§ **TASK TO COMPLETE**: Word for word, restate the entries below from their first line through the line that contains "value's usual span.".

(Recorded data)
□ □ □ □ □
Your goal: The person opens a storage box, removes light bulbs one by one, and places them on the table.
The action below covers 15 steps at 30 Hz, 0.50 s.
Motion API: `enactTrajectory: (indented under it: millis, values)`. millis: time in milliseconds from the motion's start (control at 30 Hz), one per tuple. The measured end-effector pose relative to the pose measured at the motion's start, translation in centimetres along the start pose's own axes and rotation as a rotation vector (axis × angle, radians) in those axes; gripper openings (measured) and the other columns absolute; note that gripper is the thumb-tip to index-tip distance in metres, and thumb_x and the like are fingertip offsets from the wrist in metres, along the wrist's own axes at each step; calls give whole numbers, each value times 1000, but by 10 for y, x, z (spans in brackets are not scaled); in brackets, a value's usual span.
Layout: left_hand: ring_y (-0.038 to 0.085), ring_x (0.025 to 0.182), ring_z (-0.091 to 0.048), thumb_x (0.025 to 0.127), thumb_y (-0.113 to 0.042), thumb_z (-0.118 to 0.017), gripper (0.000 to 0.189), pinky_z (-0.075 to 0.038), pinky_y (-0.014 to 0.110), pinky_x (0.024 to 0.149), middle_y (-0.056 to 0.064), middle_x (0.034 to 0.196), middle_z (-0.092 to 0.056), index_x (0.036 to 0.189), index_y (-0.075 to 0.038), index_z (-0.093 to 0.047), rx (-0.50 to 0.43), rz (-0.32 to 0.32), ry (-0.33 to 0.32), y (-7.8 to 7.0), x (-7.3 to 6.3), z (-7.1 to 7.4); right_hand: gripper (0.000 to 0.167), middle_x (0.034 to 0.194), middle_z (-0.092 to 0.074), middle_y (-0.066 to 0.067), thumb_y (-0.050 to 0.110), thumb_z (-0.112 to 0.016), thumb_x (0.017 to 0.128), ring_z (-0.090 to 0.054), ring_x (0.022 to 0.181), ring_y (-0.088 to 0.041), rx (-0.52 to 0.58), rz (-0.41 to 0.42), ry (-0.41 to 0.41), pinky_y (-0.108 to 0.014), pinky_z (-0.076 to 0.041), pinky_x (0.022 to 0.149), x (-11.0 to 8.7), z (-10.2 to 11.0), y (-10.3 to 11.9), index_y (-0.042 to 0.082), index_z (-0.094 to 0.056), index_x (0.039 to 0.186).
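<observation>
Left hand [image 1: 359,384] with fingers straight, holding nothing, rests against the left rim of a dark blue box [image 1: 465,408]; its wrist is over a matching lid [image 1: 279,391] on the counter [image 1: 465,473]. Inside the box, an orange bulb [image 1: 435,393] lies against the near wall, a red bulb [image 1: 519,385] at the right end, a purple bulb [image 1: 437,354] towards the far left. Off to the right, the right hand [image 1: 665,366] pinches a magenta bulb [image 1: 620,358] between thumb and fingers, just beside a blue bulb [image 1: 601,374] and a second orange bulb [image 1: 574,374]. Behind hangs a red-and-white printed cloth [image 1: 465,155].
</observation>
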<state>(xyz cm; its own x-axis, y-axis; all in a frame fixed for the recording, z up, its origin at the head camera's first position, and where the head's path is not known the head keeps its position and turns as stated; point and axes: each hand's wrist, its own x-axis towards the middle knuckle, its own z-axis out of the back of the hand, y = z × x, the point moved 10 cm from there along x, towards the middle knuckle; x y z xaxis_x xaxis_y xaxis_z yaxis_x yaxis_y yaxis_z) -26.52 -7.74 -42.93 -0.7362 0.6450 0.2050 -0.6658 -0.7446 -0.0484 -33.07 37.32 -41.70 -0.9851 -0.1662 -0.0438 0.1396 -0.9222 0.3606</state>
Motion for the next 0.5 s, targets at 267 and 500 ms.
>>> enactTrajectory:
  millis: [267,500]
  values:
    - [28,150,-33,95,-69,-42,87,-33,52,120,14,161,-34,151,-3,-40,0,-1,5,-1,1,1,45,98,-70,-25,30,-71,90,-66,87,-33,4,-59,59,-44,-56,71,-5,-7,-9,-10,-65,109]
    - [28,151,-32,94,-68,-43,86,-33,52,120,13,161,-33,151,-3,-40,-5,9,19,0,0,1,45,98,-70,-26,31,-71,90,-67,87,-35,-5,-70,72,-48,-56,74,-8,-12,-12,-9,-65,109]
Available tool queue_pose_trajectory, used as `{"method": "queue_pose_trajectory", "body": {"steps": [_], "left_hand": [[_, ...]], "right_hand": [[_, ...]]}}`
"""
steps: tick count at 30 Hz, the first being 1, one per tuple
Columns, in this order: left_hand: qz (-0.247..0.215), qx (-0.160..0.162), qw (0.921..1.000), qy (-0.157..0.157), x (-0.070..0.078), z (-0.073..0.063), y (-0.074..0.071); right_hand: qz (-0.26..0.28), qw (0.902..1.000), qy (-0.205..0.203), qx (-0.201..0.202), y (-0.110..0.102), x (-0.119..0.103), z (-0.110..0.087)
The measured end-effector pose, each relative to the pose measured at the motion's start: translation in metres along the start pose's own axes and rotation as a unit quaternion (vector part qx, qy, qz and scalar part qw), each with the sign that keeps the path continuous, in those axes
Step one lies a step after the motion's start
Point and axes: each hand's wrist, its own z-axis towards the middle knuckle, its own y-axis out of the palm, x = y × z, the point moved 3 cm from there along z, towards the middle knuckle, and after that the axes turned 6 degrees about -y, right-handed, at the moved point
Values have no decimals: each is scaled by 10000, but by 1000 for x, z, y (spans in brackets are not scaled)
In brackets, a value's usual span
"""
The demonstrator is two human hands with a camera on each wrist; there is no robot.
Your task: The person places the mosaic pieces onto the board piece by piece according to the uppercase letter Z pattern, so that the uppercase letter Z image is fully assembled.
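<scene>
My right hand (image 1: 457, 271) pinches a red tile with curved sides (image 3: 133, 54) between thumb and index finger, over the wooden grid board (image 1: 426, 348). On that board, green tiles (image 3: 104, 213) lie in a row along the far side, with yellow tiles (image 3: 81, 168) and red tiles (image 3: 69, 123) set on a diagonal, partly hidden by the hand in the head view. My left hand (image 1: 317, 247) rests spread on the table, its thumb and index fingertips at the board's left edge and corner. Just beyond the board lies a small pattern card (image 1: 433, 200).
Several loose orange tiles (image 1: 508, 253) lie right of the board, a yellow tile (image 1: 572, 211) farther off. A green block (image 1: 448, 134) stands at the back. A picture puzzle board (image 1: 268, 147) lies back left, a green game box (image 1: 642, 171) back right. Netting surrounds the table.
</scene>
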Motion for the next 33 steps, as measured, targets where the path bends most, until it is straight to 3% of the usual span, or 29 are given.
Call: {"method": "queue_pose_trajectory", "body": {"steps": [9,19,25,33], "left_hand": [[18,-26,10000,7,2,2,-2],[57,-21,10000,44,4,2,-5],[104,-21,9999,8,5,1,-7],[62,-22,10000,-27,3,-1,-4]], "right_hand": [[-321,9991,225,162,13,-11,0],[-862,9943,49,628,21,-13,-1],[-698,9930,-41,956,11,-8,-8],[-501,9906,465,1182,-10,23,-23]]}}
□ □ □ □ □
§ **ANSWER BELOW**:
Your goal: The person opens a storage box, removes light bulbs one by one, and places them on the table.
The action below covers 15 steps at 30 Hz, 0.50 s.
Motion API: `enactTrajectory: (indented under it: millis, values)`. millis: time in milliseconds from the motion's start (control at 30 Hz), one per tuple. The measured end-effector pose relative to the pose measured at the motion's start, translation in centimetres along the start pose's own axes and rotation as a rotation vector (axis × angle, radians) in those axes; gripper openings (measured) and the other columns absolute; note that gripper is the thumb-tip to index-tip distance in metres, and thumb_x and the like are fingertip offsets from the wrist in metres, along the wrist's own axes at each step; calls give whole numbers, each value times 1000, but by 10 for y, x, z (spans in brackets are not scaled); in brackets, a value's usual span.

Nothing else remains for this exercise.